For instance, “There have been major concerns with the count of the number of listening sessions,” he said. “It is important to clearly define the minimum session duration; depending on the standards in a country, we only count sessions of at least 5 minutes, 1 minute, 30 seconds or 15 seconds. It is clear that counting all sessions even those that only last 1 second is not a useful metric for advertisers.”

Meanwhile, “Triton Digital’s Webcast Metrics service uses a mix of client and server side technologies to measure online audio,” said John Rosso, the company’s president of Market Development. “Webcast Metrics captures every listening session. So, the accuracy is absolute. We apply some editing rules that are intended to filter out nonhuman ‘invalid traffic’ per the Media Rating Council and Interactive Advertising Bureau guidelines.”

Rosso added that it is possible to extract streaming audio demographics data from streaming server logs, by providing these logs to third-party firms that can pull user information from it.

“Streaming audio sites can use cookies placed on a listener’s browser to learn about their listeners’ age, gender, and preferences,” he said. “This data can then be used by advertisers to target ads to them on an individual basis. Meanwhile, Apple and Android smartphones have ‘ad IDs’ that are unique to each user. Like cookies, these can be checked against the listeners’ profile in the platform of third-party data provider’s such as Nielsen Marketing Cloud or Acxiom, to provide age and gender data to advertisers.”
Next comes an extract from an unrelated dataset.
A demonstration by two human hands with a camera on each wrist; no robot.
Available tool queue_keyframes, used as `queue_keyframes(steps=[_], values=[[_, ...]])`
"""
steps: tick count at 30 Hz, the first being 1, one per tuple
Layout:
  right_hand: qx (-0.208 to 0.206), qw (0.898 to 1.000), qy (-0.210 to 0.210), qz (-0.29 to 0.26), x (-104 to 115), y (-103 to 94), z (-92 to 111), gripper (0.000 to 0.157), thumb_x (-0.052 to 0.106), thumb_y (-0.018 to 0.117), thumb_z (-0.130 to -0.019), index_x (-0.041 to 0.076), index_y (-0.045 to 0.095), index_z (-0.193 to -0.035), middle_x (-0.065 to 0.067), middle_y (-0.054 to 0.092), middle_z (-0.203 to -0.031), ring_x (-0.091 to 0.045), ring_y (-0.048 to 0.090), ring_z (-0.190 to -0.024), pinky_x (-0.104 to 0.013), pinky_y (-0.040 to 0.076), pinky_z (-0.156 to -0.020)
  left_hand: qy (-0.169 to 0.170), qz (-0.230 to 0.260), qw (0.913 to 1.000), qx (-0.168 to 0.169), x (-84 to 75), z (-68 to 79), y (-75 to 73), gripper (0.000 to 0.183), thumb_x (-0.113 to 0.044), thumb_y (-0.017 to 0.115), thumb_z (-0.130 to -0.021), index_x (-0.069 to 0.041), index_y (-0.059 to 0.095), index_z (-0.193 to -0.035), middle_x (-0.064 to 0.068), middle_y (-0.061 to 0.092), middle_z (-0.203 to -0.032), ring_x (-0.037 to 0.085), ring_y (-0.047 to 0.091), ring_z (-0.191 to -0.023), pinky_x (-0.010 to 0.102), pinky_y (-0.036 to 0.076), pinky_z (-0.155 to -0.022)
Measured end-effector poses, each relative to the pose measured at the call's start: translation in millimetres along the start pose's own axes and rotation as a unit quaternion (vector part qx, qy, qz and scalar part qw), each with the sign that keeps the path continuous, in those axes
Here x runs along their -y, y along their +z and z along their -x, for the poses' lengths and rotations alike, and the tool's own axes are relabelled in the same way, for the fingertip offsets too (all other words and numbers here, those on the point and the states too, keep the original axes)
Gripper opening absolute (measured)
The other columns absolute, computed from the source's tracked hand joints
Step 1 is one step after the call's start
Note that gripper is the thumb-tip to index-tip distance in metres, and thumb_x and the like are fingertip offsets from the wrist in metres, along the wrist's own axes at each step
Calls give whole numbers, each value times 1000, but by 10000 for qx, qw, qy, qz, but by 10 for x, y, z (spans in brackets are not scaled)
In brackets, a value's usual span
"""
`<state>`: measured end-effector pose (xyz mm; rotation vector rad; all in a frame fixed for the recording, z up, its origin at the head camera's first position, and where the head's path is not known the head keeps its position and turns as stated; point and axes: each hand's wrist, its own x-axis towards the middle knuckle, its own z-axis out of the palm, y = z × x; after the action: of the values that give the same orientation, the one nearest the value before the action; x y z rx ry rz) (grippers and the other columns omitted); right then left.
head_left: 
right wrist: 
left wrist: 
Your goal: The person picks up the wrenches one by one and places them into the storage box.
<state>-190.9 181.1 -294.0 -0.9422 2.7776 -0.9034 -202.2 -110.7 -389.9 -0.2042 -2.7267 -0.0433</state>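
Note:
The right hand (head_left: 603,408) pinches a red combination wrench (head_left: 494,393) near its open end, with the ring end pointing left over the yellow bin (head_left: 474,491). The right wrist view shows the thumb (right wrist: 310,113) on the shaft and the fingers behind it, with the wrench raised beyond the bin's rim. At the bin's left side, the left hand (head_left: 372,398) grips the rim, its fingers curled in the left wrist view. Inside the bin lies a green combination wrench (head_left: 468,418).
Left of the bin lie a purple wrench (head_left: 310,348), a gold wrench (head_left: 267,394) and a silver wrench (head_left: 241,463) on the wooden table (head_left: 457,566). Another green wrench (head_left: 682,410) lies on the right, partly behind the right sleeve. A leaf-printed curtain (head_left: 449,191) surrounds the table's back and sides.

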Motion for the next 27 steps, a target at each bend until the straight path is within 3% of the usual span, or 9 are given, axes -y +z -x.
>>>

Collectively, such efforts are improving the quality of online audience measurement and making the data it produces more useful to internet stations and advertisers. And they are certainly more accurate than many in-house measurements made by internet stations themselves, said James Cridland.

Still, the problems of bots, single users triggering multiple streams, and the misinterpretation of streaming totals by inexperienced salespeople means that buying online ad time based on ‘listener sessions’ alone remains a risky business.

Fortunately, “advertisers are clever enough to ask questions around data,” said Cridland. “I hope that they continue asking questions.”

James Careless reports on the industry for Radio World from Ottawa, Ontario.